Task requirements
Only the stretch below from the line holding "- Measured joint" through the line holding "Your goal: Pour" should be restated, word for word and with both ends included; pictures stay out.

Information supplied

◆ ◆ ◆ ◆ ◆

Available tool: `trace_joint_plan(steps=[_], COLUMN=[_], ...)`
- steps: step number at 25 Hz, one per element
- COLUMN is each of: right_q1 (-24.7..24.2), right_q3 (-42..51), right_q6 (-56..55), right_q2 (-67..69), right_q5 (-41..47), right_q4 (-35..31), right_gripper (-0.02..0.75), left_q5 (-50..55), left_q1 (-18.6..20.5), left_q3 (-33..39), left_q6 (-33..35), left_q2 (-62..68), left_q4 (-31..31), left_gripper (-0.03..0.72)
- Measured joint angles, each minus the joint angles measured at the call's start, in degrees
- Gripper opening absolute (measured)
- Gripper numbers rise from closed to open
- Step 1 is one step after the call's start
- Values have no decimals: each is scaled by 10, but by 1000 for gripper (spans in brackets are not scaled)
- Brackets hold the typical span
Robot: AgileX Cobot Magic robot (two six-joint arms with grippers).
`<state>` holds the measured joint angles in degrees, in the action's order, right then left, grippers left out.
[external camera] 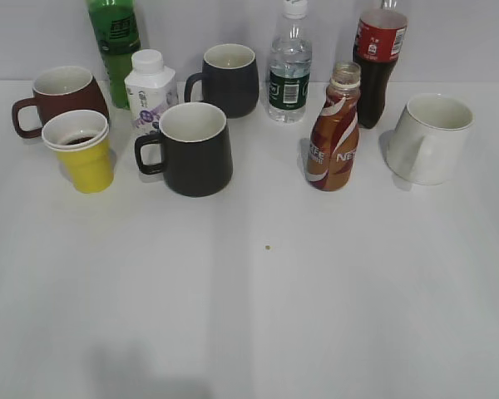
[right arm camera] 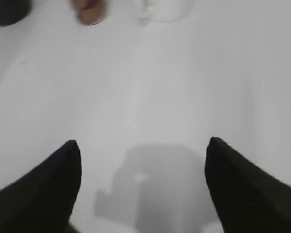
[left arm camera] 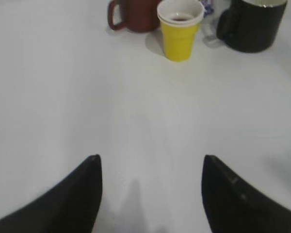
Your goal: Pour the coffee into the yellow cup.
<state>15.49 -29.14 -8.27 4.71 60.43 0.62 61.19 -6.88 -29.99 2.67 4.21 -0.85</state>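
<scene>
Although the small tapered yellow paper cup near the far left corner already held some dark liquid and the curvy brown uncapped plastic coffee bottle stood right of centre, both the left gripper and the right gripper hung wide apart, empty, suggesting pouring was done.

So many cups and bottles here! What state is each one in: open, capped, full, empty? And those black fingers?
Yellow cup: upright, a little dark liquid inside.
Coffee bottle: upright, cap off.
Black mug: upright, contents not visible.
White mug: upright, contents not visible.
Dark red mug: upright.
White bottle: capped.
Water bottle: capped.
Left fingers: open, holding nothing.
Right fingers: open, holding nothing.
</scene>
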Motion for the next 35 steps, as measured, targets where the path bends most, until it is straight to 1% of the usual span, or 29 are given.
trace_joint_plan(steps=[3, 4, 6, 11, 35], right_q1=[-86, -107, -126, -131, -131], right_q3=[0, 0, 0, 0, 0], right_q6=[-1, -1, -1, -1, -1], right_q2=[-7, -12, -24, -50, -52], right_q5=[0, 0, 0, -7, -8], right_q4=[0, 0, 0, -1, -2], right_gripper=[592, 592, 591, 591, 591], left_q5=[0, 0, 0, 0, 0], left_q1=[21, 26, 34, 37, 37], left_q3=[0, 0, 0, 1, 2], left_q6=[0, 0, 0, 0, 0], left_q2=[-25, -33, -44, -46, -46], left_q4=[0, 0, 0, 0, 0], left_gripper=[493, 493, 493, 493, 492])
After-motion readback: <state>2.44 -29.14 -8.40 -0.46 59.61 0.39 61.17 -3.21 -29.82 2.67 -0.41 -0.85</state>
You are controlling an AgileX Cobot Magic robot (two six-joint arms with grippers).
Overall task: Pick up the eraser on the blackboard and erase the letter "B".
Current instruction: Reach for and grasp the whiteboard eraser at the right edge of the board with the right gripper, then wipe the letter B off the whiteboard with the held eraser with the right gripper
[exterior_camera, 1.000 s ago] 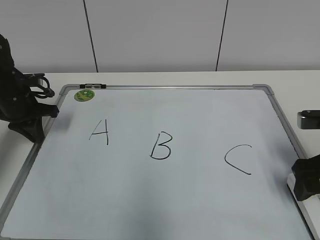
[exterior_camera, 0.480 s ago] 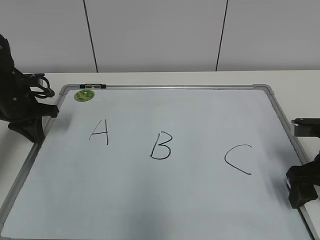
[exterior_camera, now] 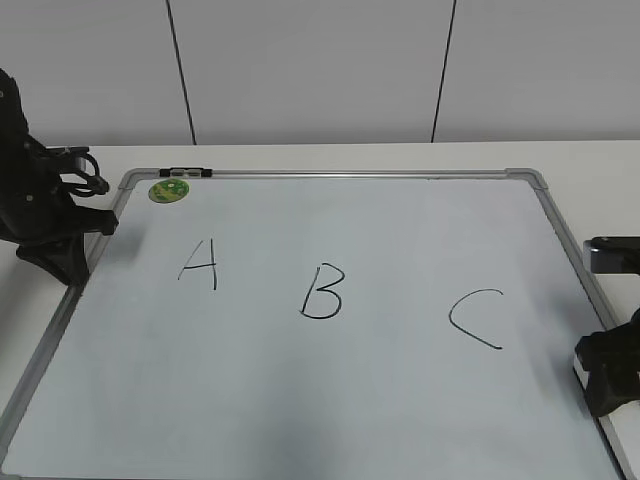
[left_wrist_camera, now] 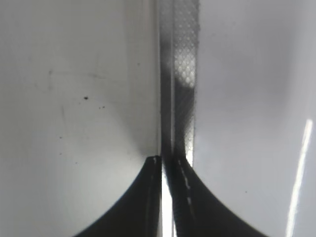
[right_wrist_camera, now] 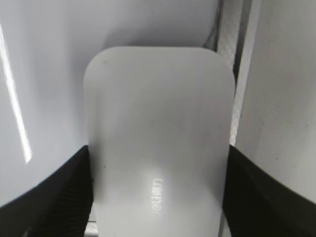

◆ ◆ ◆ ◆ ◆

Written response
- Measured joint angles, each minus the joint angles measured at the call's start, in degrees
- Gripper opening absolute (measured)
- Gripper numbers rise from closed to open
- Step 1 is one step after the call's start
- Values have no decimals: each is scaled by 10, but by 1000 for gripper (spans in brackets are not scaled)
- Brackets hold the typical span
Robot: AgileX Cobot Magic robot (two six-joint arms with grippers).
`<state>` holds the measured joint angles in degrees, in the action's order, right then left, grippers left out.
[external camera] 
[right arm camera] 
[left arm camera] 
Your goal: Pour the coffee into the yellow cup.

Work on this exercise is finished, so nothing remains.